> **PROBLEM STATEMENT**:
Determine how many lines of the listing below include the string "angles". Output the number and nothing more.

Content starts

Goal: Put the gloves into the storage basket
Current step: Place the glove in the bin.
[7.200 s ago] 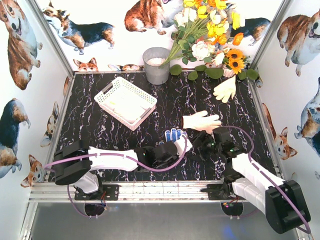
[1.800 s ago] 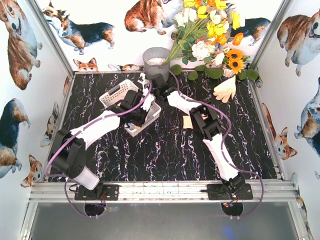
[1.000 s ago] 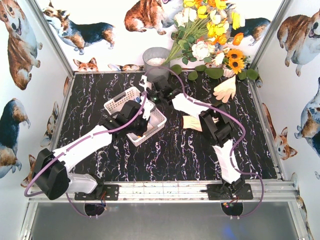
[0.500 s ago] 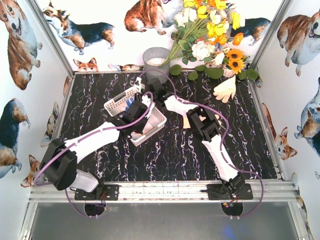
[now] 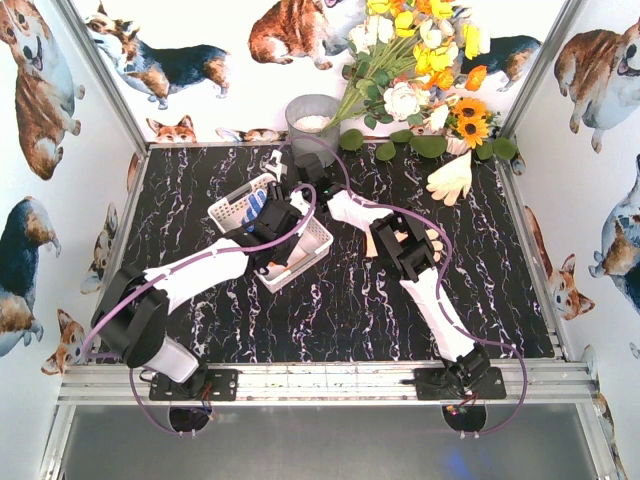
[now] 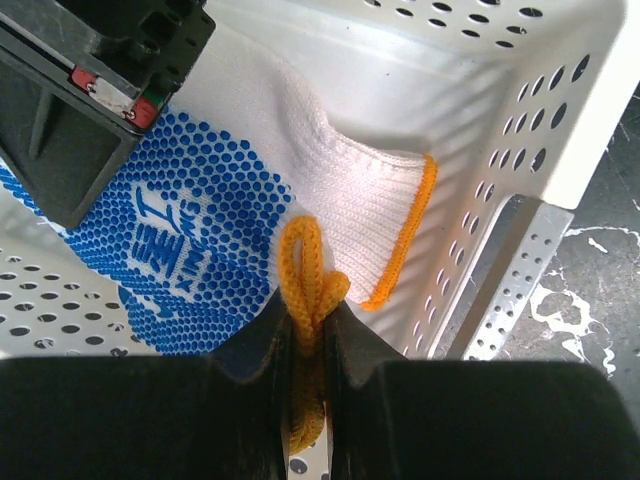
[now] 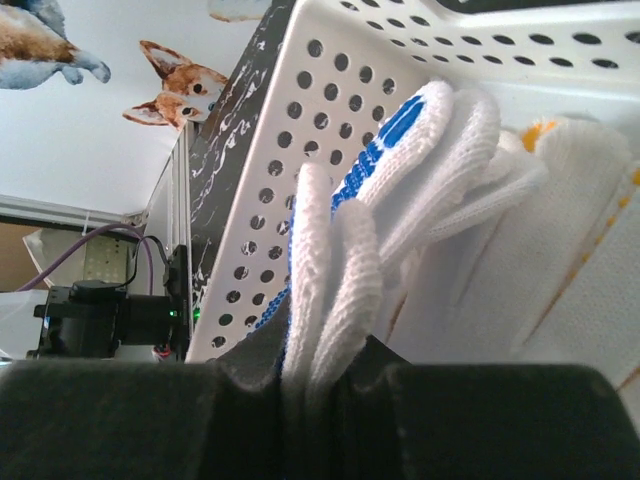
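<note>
The white storage basket (image 5: 316, 240) sits left of the table's middle. A blue-and-white glove (image 5: 256, 205) hangs stretched over it between both grippers. My left gripper (image 6: 310, 312) is shut on the orange loop at the glove's (image 6: 200, 230) cuff, above the basket's lattice wall (image 6: 560, 110). My right gripper (image 7: 325, 352) is shut on that glove's white knit fingers (image 7: 400, 170). Another white glove with orange trim (image 7: 585, 230) lies inside the basket (image 7: 330, 100). In the top view, the left gripper (image 5: 280, 215) and right gripper (image 5: 292, 186) meet over the basket.
A cream glove (image 5: 372, 244) lies half hidden under the right arm. Another cream glove (image 5: 452, 178) lies at the back right. A grey metal bucket (image 5: 312, 128) and a flower bunch (image 5: 420, 70) stand at the back wall, just behind the basket.
Both grippers have carried the glove a little left and back over the basket, and its blue palm now shows. Both stay shut.
</note>
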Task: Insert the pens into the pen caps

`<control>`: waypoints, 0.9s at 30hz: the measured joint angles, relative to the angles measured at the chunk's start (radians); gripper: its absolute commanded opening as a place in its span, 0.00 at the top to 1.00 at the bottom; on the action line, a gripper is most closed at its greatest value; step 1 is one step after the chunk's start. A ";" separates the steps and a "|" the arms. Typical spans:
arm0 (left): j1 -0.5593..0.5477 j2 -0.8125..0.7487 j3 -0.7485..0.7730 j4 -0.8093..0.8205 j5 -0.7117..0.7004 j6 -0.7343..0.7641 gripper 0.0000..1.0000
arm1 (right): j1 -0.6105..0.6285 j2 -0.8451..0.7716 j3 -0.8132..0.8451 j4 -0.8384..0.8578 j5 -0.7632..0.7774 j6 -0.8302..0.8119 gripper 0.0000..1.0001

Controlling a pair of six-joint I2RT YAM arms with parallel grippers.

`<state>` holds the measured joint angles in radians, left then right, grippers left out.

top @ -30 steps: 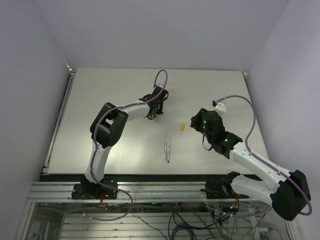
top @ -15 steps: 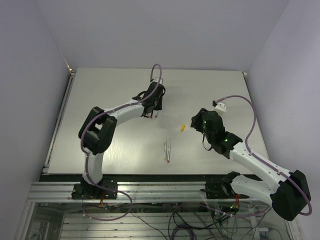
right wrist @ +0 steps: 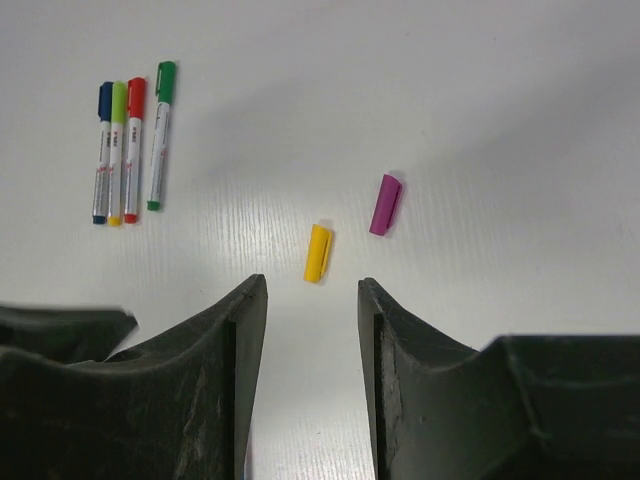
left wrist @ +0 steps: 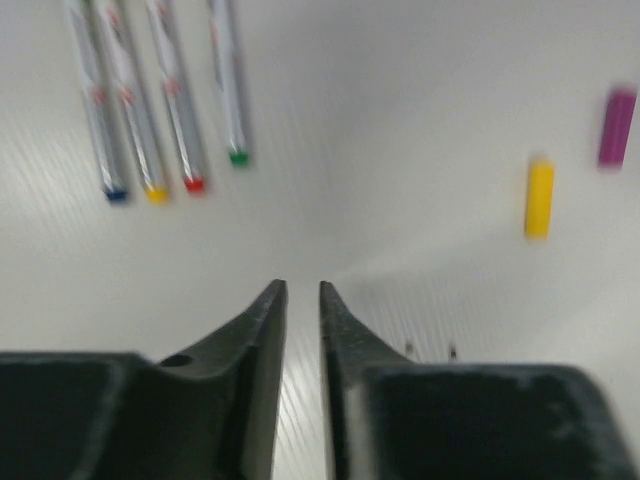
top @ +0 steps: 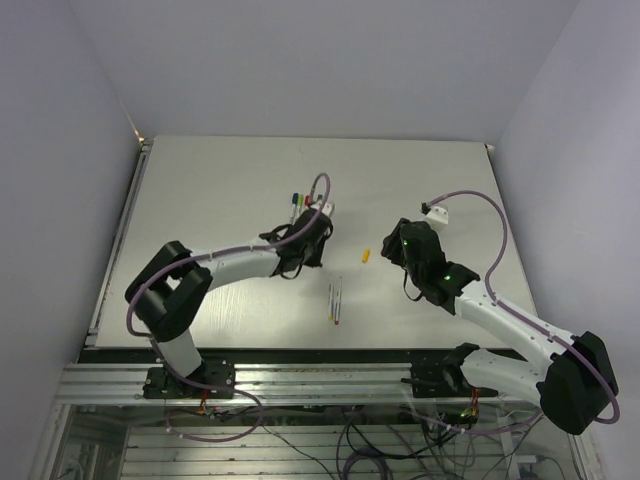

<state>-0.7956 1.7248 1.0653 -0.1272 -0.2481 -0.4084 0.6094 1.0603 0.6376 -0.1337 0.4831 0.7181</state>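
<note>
From above, four pens lie side by side far up the tabletop, apparently a set-down row for finished ones. Two bare pens wait together nearer the bases, and a yellow cap lies between the arms. The left gripper hovers just short of the row, and the right gripper sits just beside the yellow cap. The left wrist view is blurred. Its jaws are barely parted, a thin slit with nothing in it. The row's coloured ends lie ahead on one side, the yellow cap and a purple cap on the other. The right wrist view suggests why the row is kept apart: each of those four wears a cap, blue, yellow-green, red and green. This gripper's jaws stand apart and empty, aimed so the yellow cap lies just ahead of the gap with the purple one near it. It is likely meant to take a cap while the left fetches a bare pen.
</note>
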 measured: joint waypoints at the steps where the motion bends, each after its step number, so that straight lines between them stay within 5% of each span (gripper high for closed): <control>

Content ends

> **ANSWER BOX**:
2